*Instructions for the task:* Some of the lines below need repeating. Reproduce exactly those between the lines holding "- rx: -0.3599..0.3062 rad" and "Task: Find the", inclusive.

*Data excerpts:*
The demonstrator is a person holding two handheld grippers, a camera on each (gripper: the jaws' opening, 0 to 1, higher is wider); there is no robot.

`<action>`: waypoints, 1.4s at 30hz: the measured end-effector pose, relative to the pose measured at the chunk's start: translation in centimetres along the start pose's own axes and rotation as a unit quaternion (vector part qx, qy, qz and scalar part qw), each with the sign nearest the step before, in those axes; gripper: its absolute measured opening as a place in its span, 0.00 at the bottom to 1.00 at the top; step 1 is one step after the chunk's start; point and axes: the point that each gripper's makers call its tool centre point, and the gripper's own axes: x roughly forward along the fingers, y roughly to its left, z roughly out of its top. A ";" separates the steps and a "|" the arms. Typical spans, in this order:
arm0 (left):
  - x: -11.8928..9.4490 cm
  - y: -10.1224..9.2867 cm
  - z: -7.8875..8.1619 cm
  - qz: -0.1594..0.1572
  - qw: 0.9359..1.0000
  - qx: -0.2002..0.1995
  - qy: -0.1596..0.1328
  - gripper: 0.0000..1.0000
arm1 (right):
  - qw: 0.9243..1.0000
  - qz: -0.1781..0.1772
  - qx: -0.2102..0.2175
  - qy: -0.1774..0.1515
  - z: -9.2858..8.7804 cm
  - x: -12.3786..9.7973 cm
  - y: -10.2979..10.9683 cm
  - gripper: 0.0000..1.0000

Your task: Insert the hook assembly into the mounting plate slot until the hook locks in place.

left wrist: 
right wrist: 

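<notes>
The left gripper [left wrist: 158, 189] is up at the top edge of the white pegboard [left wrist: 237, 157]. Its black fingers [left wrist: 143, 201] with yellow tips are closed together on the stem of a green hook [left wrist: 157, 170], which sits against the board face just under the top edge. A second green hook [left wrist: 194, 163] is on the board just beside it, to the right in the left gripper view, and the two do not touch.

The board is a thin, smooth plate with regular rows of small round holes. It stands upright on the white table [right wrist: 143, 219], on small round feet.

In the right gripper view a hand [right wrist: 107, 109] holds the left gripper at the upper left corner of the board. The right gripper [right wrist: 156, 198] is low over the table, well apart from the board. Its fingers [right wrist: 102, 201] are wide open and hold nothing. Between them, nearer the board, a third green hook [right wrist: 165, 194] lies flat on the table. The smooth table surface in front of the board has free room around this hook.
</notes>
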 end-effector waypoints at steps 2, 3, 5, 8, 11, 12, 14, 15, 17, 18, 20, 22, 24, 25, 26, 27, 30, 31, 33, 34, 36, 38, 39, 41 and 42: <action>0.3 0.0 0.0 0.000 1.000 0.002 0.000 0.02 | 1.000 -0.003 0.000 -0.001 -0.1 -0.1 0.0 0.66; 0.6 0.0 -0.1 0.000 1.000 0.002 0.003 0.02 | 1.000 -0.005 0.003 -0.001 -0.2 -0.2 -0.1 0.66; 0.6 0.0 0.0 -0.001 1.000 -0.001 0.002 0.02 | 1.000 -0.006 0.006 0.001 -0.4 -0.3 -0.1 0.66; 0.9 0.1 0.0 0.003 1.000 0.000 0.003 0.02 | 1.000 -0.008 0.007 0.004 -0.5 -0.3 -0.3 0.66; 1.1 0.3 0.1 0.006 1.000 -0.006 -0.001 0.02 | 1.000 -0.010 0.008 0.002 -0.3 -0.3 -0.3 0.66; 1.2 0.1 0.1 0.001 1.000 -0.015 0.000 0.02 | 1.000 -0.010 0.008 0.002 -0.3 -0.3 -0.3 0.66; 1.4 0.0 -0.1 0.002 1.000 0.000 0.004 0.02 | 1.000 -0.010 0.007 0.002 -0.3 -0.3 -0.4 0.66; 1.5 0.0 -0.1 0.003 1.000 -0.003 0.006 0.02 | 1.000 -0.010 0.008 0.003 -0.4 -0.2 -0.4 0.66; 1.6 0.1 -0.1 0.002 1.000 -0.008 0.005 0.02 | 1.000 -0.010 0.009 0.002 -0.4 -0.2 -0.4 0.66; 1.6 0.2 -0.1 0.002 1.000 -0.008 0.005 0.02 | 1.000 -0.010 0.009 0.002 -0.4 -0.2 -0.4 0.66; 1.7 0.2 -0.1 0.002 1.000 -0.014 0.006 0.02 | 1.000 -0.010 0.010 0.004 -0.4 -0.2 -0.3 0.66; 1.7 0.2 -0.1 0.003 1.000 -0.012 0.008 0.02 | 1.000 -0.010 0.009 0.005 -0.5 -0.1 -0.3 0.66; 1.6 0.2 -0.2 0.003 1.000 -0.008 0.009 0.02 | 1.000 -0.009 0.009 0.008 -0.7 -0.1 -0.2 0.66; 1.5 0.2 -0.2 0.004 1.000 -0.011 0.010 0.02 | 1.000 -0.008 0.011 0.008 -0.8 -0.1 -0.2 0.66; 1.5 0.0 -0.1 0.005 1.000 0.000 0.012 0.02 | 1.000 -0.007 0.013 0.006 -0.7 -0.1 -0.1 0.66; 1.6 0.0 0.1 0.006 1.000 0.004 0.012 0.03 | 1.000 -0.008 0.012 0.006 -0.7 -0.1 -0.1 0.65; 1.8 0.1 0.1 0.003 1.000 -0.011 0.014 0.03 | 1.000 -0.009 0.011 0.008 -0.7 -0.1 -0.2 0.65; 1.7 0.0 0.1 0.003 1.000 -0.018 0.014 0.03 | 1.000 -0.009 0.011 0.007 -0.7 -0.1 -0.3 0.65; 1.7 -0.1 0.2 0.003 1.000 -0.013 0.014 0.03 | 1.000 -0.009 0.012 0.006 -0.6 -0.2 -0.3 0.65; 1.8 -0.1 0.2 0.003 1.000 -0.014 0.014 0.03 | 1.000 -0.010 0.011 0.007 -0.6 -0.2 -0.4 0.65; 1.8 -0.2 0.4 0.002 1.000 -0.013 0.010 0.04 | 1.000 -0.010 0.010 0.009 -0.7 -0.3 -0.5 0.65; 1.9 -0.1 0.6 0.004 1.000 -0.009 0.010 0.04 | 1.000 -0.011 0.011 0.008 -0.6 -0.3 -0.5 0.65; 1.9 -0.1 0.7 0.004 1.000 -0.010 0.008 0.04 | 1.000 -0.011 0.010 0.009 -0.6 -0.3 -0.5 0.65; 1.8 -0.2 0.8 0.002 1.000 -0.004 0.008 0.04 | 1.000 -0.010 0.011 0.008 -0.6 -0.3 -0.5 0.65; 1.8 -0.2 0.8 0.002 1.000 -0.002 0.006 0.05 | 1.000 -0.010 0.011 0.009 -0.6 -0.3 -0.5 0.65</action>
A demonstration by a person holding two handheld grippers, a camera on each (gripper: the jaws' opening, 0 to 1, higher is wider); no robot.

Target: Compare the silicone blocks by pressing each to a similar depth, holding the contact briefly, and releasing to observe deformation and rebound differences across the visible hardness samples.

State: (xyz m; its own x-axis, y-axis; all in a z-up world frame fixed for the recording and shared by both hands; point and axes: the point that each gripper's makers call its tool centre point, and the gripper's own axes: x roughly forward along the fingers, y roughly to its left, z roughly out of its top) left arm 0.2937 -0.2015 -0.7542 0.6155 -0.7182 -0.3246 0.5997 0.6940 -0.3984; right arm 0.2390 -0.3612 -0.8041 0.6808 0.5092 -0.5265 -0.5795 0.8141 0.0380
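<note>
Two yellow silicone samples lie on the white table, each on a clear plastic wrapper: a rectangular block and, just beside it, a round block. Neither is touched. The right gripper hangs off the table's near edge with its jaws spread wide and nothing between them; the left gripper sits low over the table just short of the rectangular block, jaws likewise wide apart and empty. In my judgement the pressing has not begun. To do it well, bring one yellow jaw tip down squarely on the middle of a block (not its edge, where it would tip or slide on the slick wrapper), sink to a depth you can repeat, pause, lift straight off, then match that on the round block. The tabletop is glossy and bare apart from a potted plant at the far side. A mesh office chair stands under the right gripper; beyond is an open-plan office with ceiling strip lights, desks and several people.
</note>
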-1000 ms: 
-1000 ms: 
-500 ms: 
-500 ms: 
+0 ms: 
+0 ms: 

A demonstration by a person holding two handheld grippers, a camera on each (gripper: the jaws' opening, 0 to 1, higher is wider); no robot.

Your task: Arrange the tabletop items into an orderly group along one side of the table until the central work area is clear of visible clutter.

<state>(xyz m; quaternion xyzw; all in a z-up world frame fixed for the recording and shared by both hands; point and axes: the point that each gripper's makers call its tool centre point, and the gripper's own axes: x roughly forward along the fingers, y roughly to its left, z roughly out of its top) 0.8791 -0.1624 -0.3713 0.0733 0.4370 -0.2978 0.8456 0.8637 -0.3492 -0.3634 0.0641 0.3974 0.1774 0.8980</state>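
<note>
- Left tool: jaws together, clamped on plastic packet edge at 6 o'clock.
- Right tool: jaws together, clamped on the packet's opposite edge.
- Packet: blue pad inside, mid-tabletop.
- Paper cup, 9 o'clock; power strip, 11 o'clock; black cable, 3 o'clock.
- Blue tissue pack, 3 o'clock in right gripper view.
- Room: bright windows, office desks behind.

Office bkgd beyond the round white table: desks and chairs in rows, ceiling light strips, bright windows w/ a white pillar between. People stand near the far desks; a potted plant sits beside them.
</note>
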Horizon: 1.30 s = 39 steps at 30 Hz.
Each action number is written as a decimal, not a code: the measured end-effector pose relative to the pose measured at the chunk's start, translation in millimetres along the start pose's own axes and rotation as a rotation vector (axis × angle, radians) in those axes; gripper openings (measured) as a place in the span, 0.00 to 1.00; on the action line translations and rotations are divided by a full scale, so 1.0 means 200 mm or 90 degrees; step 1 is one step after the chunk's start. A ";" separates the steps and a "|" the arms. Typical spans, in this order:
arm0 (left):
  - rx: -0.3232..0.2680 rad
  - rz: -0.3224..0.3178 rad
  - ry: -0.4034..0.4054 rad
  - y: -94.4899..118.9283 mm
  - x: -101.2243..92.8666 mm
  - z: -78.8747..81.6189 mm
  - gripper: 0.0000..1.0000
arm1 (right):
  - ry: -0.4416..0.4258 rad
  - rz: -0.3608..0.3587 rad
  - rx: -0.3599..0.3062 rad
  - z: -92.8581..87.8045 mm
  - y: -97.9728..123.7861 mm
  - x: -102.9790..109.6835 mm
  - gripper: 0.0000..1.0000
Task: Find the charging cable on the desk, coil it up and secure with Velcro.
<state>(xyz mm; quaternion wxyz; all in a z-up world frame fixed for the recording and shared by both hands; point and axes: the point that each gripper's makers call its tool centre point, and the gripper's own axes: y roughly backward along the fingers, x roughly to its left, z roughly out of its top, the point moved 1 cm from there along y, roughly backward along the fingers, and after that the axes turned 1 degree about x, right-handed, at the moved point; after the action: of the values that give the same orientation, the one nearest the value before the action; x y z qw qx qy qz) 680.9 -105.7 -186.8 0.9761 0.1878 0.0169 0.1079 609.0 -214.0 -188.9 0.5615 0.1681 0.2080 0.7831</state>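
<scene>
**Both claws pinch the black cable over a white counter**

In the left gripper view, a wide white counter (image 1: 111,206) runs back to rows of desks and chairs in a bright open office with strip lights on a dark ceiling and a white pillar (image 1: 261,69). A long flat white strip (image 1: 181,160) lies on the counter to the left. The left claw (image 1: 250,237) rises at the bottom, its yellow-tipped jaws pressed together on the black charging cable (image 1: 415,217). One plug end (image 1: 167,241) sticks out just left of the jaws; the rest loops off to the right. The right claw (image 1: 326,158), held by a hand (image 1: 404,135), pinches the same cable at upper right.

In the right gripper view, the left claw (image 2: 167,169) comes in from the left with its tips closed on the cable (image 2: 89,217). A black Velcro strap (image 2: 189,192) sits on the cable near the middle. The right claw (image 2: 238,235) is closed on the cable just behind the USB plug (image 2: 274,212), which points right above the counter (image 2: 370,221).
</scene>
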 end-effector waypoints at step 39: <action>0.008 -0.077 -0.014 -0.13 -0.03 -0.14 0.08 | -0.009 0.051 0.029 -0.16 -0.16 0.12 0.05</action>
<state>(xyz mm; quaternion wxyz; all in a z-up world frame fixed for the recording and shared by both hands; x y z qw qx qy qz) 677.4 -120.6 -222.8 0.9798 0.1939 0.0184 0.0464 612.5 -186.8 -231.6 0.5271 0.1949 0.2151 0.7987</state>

*Output of the task:*
  - rx: -0.3599..0.3062 rad
  - z: -92.8581..87.8045 mm
  - y: -97.9728..123.7861 mm
  - x: -102.9790..109.6835 mm
  - gripper: 0.0000..1.0000
Task: Find the charging cable on the desk, coil it up and secure with Velcro.

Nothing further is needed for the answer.